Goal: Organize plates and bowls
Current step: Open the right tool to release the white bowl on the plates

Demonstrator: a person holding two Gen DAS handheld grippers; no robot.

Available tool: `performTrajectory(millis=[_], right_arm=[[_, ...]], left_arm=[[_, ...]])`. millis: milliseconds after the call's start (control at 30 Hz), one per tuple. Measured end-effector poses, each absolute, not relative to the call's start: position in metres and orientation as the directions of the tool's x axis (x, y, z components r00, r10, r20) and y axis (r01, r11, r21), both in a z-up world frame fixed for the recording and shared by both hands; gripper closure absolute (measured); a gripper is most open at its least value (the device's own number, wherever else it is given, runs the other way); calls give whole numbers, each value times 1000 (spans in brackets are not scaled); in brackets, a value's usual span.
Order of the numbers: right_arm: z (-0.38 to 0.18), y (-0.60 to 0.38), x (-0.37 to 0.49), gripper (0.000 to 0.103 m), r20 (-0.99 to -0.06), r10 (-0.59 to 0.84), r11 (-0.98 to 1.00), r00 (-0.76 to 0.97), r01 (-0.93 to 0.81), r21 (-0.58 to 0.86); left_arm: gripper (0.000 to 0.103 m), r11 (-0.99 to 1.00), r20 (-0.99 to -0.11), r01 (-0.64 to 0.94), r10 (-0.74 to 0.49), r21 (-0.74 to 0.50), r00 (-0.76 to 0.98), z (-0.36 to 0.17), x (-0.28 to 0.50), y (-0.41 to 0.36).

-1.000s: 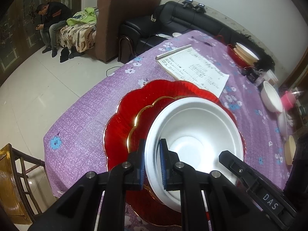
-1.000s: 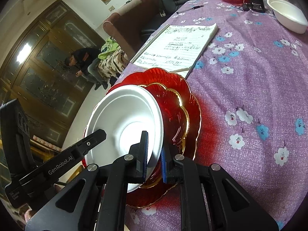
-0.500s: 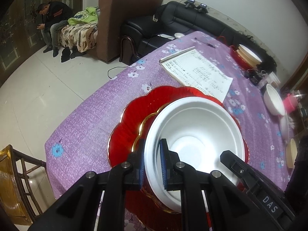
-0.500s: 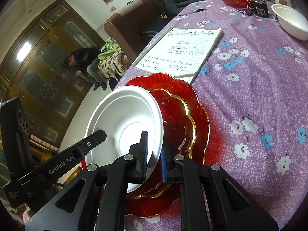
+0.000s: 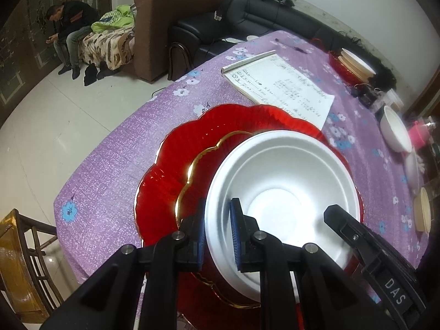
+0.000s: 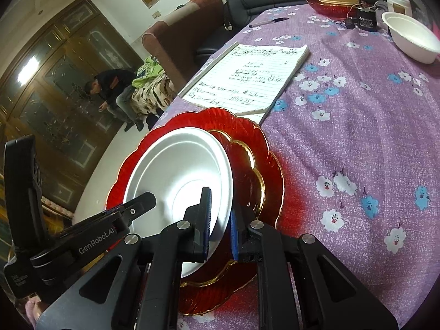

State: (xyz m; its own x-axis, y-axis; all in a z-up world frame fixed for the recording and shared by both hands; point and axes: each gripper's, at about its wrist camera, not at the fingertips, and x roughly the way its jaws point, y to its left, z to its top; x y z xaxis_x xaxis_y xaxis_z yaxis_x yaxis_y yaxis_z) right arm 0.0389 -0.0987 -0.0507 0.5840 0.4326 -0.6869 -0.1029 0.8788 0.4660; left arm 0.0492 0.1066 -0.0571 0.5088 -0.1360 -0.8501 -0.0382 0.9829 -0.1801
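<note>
Left wrist view showed the left gripper [image 5: 218, 233] straddling the near-left rim of the white bowl [image 5: 283, 189], one blue pad outside the wall and one inside; its jaws were opening, with the rim between them. The bowl sat over a small red plate [image 5: 198, 181] with a gold edge, which lay on a larger red plate [image 5: 176, 165] on the purple floral cloth [image 5: 110, 170]. Right wrist view showed the right gripper [image 6: 220, 225] pinching the bowl's [image 6: 176, 176] opposite rim, pads nearly together on the thin wall. A notebook [image 6: 247, 79] lay just beyond the plates, its near corner overlapping the large one. A second white bowl [image 6: 412, 37] stood well apart.
</note>
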Motion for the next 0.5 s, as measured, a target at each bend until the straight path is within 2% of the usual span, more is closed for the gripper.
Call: performTrajectory(millis=[67, 100, 133, 167, 233, 300, 400, 500], right_arm=[[-49, -98, 37, 87, -693, 420, 889, 587, -113, 443], [-47, -98, 36, 82, -691, 410, 895, 595, -116, 431], [-46, -99, 34, 70, -684, 408, 896, 604, -119, 429], [-44, -101, 31, 64, -664, 421, 888, 618, -131, 441], [-41, -103, 28, 60, -652, 417, 888, 634, -131, 440], [-39, -107, 25, 59, -648, 394, 899, 652, -124, 421], [-37, -121, 20, 59, -612, 416, 880, 672, -128, 458], [-33, -133, 13, 57, -583, 389, 883, 714, -109, 456]], left_arm=[[85, 985, -853, -43, -124, -169, 506, -56, 48, 106], [78, 985, -853, -45, -120, -166, 508, -55, 47, 106], [74, 986, -852, -48, -115, -162, 511, -54, 46, 106], [67, 985, -846, -47, -117, -164, 520, -52, 44, 106], [59, 989, -832, -45, -96, -143, 546, -46, 39, 105], [43, 994, -812, -53, -48, -97, 581, -38, 33, 104], [39, 995, -776, -80, 9, -54, 631, -26, 24, 108], [38, 992, -739, -104, 14, -76, 673, -13, 15, 115]])
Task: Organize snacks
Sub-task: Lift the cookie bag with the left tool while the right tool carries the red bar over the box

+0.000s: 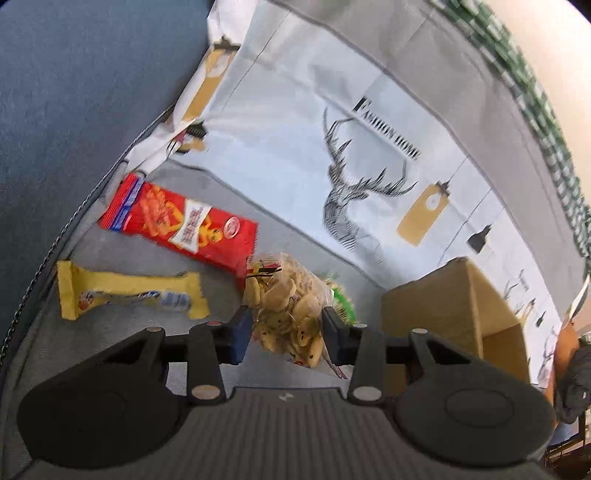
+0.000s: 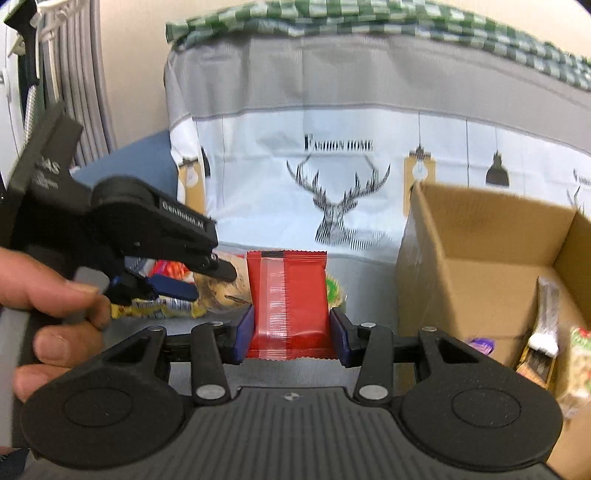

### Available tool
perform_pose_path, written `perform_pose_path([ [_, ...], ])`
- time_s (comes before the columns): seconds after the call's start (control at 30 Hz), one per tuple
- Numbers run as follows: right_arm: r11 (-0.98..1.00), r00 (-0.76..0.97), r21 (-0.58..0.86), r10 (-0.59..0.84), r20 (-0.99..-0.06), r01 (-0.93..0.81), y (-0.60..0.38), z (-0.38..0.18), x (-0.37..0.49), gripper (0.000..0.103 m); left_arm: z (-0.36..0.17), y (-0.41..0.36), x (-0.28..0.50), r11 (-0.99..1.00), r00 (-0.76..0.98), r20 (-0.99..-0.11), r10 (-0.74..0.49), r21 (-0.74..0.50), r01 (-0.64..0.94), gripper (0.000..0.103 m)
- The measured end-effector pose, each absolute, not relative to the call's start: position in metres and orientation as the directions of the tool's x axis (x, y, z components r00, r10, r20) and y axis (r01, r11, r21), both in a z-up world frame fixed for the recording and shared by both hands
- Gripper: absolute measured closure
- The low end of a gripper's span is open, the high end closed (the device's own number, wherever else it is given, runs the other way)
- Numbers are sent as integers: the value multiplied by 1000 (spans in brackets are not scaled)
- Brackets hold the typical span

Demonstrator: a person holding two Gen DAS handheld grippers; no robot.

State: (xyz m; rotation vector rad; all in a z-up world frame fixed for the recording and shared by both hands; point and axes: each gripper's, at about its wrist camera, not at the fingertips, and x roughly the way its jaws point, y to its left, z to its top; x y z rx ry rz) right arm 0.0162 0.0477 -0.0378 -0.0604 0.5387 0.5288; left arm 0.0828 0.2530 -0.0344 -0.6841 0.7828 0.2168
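My left gripper is shut on a clear bag of small biscuits above the grey cloth. A long red snack pack and a yellow wrapped bar lie to its left. My right gripper is shut on a red foil packet and holds it upright. The cardboard box stands to the right, with several snacks inside; it also shows in the left wrist view. The left gripper shows in the right wrist view, over the biscuits.
A deer-print cloth hangs behind the surface, with green checked fabric on top. A blue cushion lies at the left. A green-rimmed packet lies behind the red packet.
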Motion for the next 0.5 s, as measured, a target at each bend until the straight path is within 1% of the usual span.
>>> perform_pose_path([
  [0.3,871,800,37,466,-377,-490,17,-6,1,57,-17,236,84,776,764,-641,-76,-519,-359,58],
  [0.5,887,835,17,442,-328,-462,-7,5,2,57,-3,210,88,813,808,-582,-95,-513,-274,58],
])
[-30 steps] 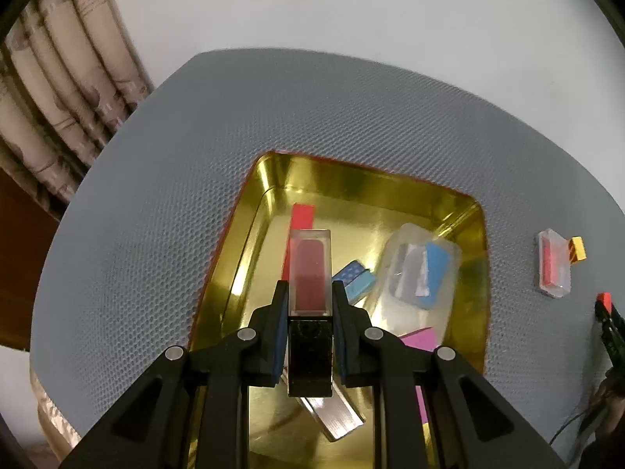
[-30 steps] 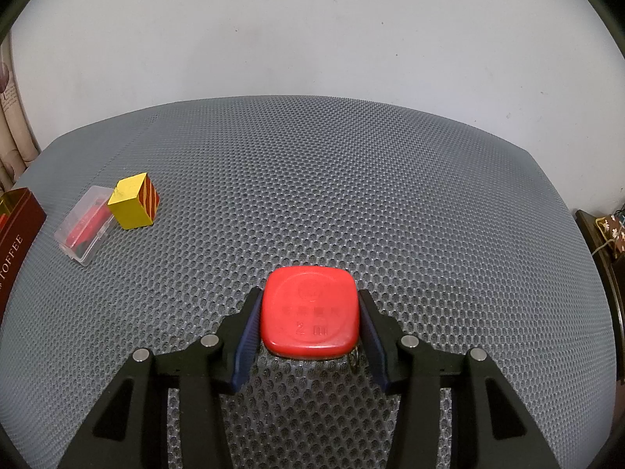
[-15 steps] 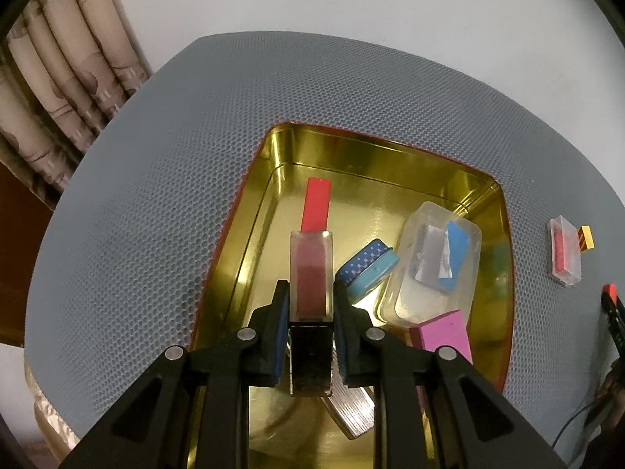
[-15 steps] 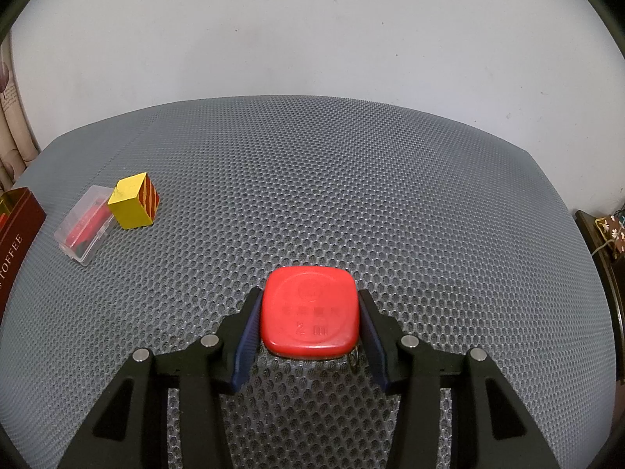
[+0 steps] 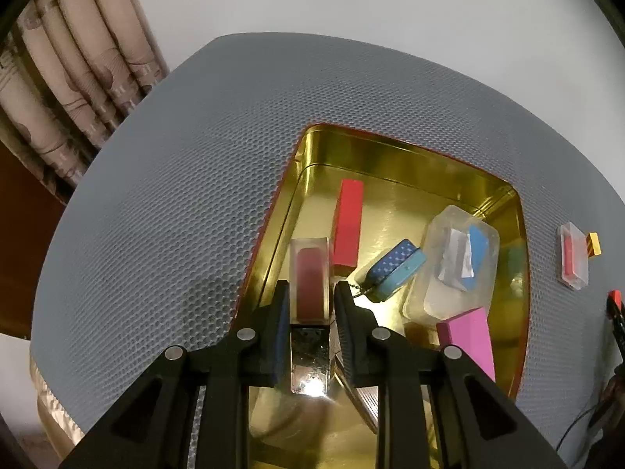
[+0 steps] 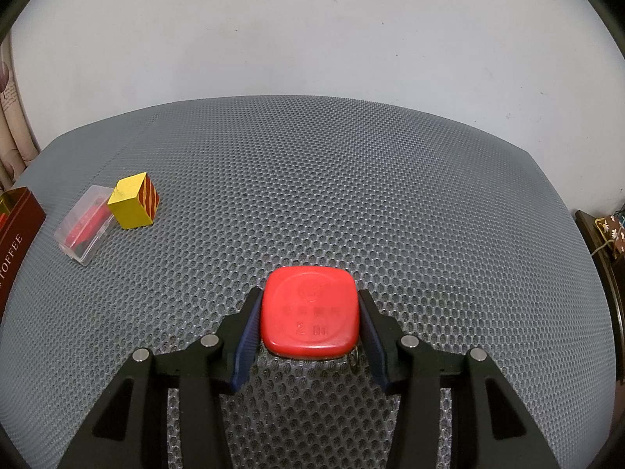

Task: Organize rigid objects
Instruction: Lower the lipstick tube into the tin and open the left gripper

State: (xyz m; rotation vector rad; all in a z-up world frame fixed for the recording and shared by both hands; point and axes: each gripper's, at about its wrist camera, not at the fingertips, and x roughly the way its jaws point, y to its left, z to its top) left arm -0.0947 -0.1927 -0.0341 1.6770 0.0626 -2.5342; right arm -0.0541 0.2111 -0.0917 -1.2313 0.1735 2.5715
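Observation:
My left gripper (image 5: 309, 293) is shut on a clear case with a dark red insert (image 5: 308, 277) and holds it over the left side of a gold tin (image 5: 390, 156). In the tin lie a red bar (image 5: 347, 226), a blue dotted case (image 5: 396, 269), a clear box with blue and silver parts (image 5: 461, 262) and a pink block (image 5: 468, 336). My right gripper (image 6: 309, 320) is shut on a red square tape measure (image 6: 310, 316) low over the grey mesh mat (image 6: 351, 195).
A clear box with a red item (image 6: 86, 226) and a yellow striped cube (image 6: 134, 205) lie on the mat right of the tin; both also show in the left wrist view, the box (image 5: 572, 258) and the cube (image 5: 593, 244). The tin's dark red side (image 6: 15, 230) is at far left. Curtains (image 5: 58, 78) hang left.
My left gripper has drawn back and risen with the clear case, so more of the tin and its contents show. The right gripper and tape measure have not moved.

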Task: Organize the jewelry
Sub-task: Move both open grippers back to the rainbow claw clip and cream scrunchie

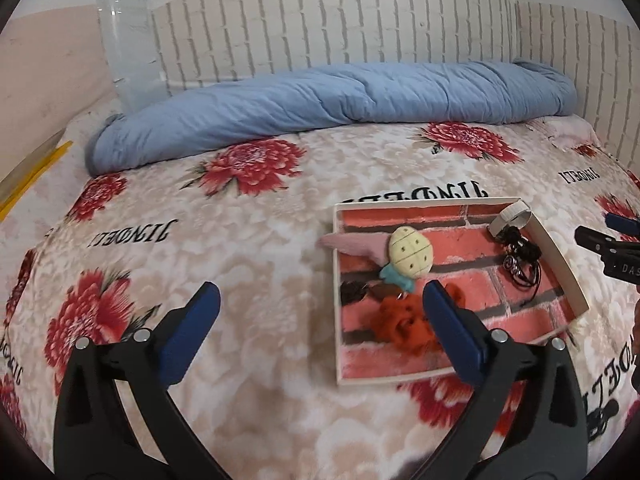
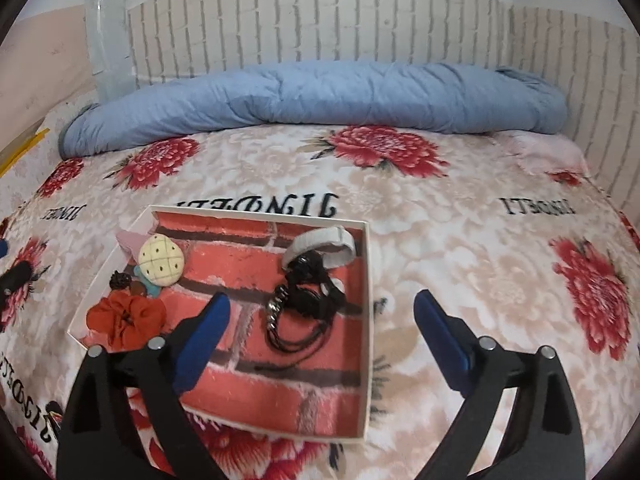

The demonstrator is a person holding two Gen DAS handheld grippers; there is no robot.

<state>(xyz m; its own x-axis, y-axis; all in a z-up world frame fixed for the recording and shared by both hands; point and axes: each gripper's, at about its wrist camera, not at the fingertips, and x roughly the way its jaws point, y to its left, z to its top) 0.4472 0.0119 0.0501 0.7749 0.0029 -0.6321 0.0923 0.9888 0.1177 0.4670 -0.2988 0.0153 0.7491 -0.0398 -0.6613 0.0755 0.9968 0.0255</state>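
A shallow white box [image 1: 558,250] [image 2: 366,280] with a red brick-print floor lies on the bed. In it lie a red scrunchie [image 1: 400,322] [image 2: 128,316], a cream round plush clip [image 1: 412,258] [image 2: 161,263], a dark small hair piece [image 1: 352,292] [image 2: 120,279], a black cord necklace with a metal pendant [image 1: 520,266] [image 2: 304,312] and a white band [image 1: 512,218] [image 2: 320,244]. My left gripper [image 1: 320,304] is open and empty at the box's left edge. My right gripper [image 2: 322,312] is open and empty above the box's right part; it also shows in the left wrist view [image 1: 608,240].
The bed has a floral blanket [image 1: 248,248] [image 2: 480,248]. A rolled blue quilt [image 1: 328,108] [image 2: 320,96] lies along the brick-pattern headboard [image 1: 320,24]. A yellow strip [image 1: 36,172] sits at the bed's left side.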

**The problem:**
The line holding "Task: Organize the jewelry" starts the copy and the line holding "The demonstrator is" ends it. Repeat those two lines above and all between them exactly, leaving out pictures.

**Result for this exercise:**
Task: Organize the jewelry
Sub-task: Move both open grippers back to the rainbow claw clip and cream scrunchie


The demonstrator is a person holding two Gen DAS handheld grippers; there is no robot.

That completes the answer to the exercise.